Your task is to extract every line from the material below exactly.

> _MATERIAL PROVIDED_

● ● ●

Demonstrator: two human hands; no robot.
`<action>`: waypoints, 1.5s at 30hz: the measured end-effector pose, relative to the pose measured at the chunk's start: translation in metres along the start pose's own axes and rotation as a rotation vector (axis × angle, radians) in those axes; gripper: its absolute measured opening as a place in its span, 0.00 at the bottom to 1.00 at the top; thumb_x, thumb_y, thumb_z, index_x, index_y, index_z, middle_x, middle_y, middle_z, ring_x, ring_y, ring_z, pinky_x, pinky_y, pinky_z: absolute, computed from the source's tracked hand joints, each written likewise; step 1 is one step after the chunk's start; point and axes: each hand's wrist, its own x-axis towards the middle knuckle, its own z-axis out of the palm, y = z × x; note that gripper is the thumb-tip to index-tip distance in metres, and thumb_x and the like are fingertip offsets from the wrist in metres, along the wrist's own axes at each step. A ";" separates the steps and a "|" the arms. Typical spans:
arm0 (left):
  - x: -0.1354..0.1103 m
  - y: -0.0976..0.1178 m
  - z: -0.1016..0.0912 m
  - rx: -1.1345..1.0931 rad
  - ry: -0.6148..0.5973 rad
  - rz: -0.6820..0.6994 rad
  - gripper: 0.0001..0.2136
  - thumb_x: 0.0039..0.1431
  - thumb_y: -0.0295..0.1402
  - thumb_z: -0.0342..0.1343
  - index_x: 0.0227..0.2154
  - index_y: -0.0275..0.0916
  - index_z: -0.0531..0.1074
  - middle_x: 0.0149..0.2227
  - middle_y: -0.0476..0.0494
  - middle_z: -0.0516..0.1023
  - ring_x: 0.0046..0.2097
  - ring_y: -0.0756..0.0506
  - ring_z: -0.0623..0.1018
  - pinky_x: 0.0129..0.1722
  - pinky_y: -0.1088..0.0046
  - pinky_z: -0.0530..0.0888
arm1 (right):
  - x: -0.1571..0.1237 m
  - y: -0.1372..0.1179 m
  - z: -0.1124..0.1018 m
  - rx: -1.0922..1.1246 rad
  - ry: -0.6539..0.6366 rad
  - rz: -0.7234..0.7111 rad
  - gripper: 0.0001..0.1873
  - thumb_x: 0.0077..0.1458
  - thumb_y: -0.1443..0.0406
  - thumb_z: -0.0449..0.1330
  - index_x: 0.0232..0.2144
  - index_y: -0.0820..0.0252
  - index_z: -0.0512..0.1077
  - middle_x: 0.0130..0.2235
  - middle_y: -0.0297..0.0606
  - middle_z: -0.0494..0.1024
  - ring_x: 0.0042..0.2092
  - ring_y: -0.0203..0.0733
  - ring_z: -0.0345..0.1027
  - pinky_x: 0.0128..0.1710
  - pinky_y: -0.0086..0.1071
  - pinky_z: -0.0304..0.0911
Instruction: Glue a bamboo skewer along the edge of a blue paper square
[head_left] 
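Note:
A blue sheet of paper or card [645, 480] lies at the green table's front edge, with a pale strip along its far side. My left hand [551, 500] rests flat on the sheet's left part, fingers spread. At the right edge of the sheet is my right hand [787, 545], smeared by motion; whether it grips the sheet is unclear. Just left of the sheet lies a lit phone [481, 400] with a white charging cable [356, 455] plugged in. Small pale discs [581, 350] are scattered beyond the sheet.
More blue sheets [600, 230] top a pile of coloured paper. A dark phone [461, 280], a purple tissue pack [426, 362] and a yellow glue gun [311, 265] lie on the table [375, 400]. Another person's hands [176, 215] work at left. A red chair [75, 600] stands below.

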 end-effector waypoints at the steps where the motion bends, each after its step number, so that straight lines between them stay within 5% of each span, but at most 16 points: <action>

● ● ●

> _TASK RESULT_
Demonstrator: two human hands; no robot.
`<action>`: waypoints, 1.5s at 30hz: the measured end-effector pose, relative to the pose measured at the chunk's start: translation in metres along the start pose's own axes and rotation as a rotation vector (axis × angle, radians) in those axes; gripper: its absolute measured opening as a place in its span, 0.00 at the bottom to 1.00 at the top; thumb_x, thumb_y, thumb_z, index_x, index_y, index_z, middle_x, middle_y, middle_z, ring_x, ring_y, ring_z, pinky_x, pinky_y, pinky_z: absolute, computed from the source's tracked hand joints, each written likewise; step 1 is one step after the chunk's start; point and axes: each hand's wrist, its own x-axis towards the middle knuckle, its own z-axis out of the palm, y = z × x; note that gripper is the thumb-tip to index-tip distance in metres, and thumb_x and the like are fingertip offsets from the wrist in metres, along the wrist's own axes at each step. A ";" separates the steps and a "|" the arms. Typical spans:
arm0 (left):
  - x: -0.1354..0.1103 m
  - y: -0.0976..0.1178 m
  - z: -0.1016..0.0912 m
  - rx: -1.1345..1.0931 rad
  - ry: -0.6148..0.5973 rad
  - rz: -0.6820..0.6994 rad
  - gripper: 0.0001..0.2136
  - thumb_x: 0.0039..0.1431
  - thumb_y: -0.0295..0.1402
  - thumb_z: -0.0342..0.1343
  - index_x: 0.0227..0.2154
  - index_y: -0.0275..0.0916
  - index_z: -0.0531..0.1074
  - middle_x: 0.0149..0.2227
  - middle_y: -0.0476..0.0494
  - middle_z: -0.0516..0.1023
  - ring_x: 0.0046..0.2097
  - ring_y: -0.0756..0.0506
  - ring_z: -0.0623..0.1018
  - pinky_x: 0.0129..0.1722
  - pinky_y: -0.1088..0.0046
  - pinky_z: -0.0530..0.0888
arm1 (right):
  - x: -0.1571..0.1237 m
  - y: -0.1372..0.1179 m
  - z: -0.1124..0.1018 m
  - rx: -1.0922..1.1246 rad
  - ry: -0.6539..0.6366 rad
  - rz: -0.7234..0.7111 rad
  - gripper: 0.0001..0.1873
  - thumb_x: 0.0077..0.1458
  - thumb_y: -0.1443..0.0406
  - thumb_z: -0.0449..0.1330
  - index_x: 0.0232..0.2144
  - index_y: -0.0820..0.0252
  - index_z: -0.0512..0.1077
  - middle_x: 0.0130..0.2235
  - middle_y: -0.0297..0.0606
  - middle_z: -0.0494..0.1024
  - ring_x: 0.0042..0.2092
  - ring_y: -0.0203..0.0733
  - ring_z: -0.0345..0.1027
  - pinky_x: 0.0128..0.1710
  - pinky_y: -0.0086..0.1071
  - pinky_z: -0.0304..0.0911
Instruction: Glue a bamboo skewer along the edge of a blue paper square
[head_left] 
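Note:
A blue sheet of paper or card [645, 480] lies at the green table's front edge, with a pale strip along its far side. My left hand [551, 500] rests flat on the sheet's left part, fingers spread. At the right edge of the sheet is my right hand [787, 545], smeared by motion; whether it grips the sheet is unclear. Just left of the sheet lies a lit phone [481, 400] with a white charging cable [356, 455] plugged in. Small pale discs [581, 350] are scattered beyond the sheet.
More blue sheets [600, 230] top a pile of coloured paper. A dark phone [461, 280], a purple tissue pack [426, 362] and a yellow glue gun [311, 265] lie on the table [375, 400]. Another person's hands [176, 215] work at left. A red chair [75, 600] stands below.
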
 end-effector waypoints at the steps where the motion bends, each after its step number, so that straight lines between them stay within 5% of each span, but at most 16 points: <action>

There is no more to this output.